Brasil para todos, Exu no través de tudo

Brasil para todos, Exu no través de tudo
(Foto: Bob Sousa)

 

Fotos de Bob Sousa

Fausto é o espetáculo dirigido por José Celso Martinez Corrêa em cartaz no Teatro Paulo Autran, do Sesc Pinheiros, até o próximo dia 11 de setembro. A recriação do material dramatúrgico original, a peça A trágica história do Doutor Fausto, de Christopher Marlowe, a cargo de Fernando de Carvalho em parceria com Zé Celso (ambos também tradutores do texto, Fernando, ainda, codiretor do espetáculo) é assim apresentada no programa: “Fausto revira na encruzilhada do Brasil aqui agora: uma re-vista de 2022 no universo hoje ameaçado pela tirania e o fim do mundo”. Vale a pena conferir o que esse clássico virado do avesso tem a (nos) dizer.

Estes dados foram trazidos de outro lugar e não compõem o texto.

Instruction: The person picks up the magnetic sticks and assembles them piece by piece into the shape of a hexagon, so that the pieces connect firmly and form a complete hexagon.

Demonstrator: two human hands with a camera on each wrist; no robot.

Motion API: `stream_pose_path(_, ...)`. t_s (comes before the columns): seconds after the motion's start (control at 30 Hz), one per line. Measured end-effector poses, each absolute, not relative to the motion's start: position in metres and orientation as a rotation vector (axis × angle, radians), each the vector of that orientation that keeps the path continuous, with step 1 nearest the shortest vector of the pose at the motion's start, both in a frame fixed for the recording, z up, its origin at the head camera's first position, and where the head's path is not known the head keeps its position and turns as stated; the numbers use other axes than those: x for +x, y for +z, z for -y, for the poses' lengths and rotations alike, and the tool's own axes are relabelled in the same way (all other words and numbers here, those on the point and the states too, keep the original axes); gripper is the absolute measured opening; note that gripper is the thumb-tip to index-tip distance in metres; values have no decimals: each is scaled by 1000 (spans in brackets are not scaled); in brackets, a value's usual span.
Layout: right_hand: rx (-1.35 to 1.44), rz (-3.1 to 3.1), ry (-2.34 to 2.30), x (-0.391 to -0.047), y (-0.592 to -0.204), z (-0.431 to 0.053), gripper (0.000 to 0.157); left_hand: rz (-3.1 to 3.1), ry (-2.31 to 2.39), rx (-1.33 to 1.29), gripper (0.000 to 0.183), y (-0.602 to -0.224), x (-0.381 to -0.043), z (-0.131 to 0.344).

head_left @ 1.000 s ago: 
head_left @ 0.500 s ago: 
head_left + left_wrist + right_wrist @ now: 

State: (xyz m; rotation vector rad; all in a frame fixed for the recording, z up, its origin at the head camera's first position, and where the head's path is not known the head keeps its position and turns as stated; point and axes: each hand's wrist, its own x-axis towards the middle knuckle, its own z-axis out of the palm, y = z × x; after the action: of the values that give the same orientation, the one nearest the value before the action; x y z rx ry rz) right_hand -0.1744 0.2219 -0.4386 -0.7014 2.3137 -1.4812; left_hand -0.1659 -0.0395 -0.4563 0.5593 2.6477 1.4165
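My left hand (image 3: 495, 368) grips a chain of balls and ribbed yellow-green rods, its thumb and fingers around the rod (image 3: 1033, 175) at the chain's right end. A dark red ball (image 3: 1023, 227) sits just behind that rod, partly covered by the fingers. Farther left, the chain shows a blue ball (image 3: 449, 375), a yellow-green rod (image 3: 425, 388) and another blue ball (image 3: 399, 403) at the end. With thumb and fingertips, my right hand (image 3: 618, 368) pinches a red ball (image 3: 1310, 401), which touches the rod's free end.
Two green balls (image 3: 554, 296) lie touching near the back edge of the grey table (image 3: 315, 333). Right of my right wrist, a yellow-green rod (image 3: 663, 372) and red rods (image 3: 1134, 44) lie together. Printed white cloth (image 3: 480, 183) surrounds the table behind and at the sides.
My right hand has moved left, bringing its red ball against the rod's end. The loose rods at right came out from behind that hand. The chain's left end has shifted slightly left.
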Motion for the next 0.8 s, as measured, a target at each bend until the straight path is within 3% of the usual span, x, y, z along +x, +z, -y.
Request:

O Fausto de Marlowe trata dos novos modos de subjetivação advindos da Renascença, colocando em cena um personagem cindido entre duas visões de mundo: as crenças e os saberes da Idade Média que ainda persistiam na virada do século 16 para o século 17 e o conhecimento racional, de base cientifica, que começava a ganhar corpo a partir da retomada dos velhos valores iluministas greco-latinos. A peça discute o advento da individualidade sob a ótica das forças que consomem os indivíduos, seja no plano religioso, seja na esfera ética, porque a vontade soberana do ser humano corre o risco de se converter em tirania quando não se pesam as consequências das escolhas. O protagonista vende a alma ao diabo em troca de conhecimento e poder. Falar do demônio, hoje, no Brasil, em meio ao fundamentalismo evangélico que escapa furioso das igrejas e ameaça se instalar como mentalidade dominante na vida social mais ampla é uma necessidade política, mais do que religiosa. Falar de quem vende a alma em troca de poder, frente à imoralidade geral e à volatilidade das consciências, é uma necessidade ética, mais do que mítica.

(Foto: Bob Sousa)

Uma das grandes qualidades da encenação é a sua estrutura aberta, em íntima conexão com a dramaturgia elisabetana que viu surgirem os nomes de Ben Johnson, Thomas Kyd, John Lily e do próprio Marlowe, anteriormente à aparição de William Shakespeare. Em processo de evolução ininterrupta da Idade Média à Renascença, o teatro inglês do reinado de Elizabeth I é uma das últimas manifestações artísticas (ao lado da dramaturgia espanhola do Século de Ouro) de natureza essencialmente popular, estabelecendo uma franca interlocução com as diversas camadas sociais de seu tempo. Trata-se de uma dramaturgia a céu aberto, com palco vazio de cenário, vazada em versos com grande poder de encantamento e apoiada no estímulo à imaginação da plateia. Depois disso, viria o advento do teatro burguês. Pelas mãos de Zé Celso, Fausto vira um misto de moralidade, auto, mistério, circo, revista, musical, chanchada e palhaçaria, deglutidos com a gula tragikomediorgiástica de sempre do Oficina. Incorporando diversos efeitos tecnológicos, visuais e musicais, o Fausto de hoje é um espetáculo também francamente concebido para o maravilhamento corporal-sinestésico do público. Nada mais diabólico.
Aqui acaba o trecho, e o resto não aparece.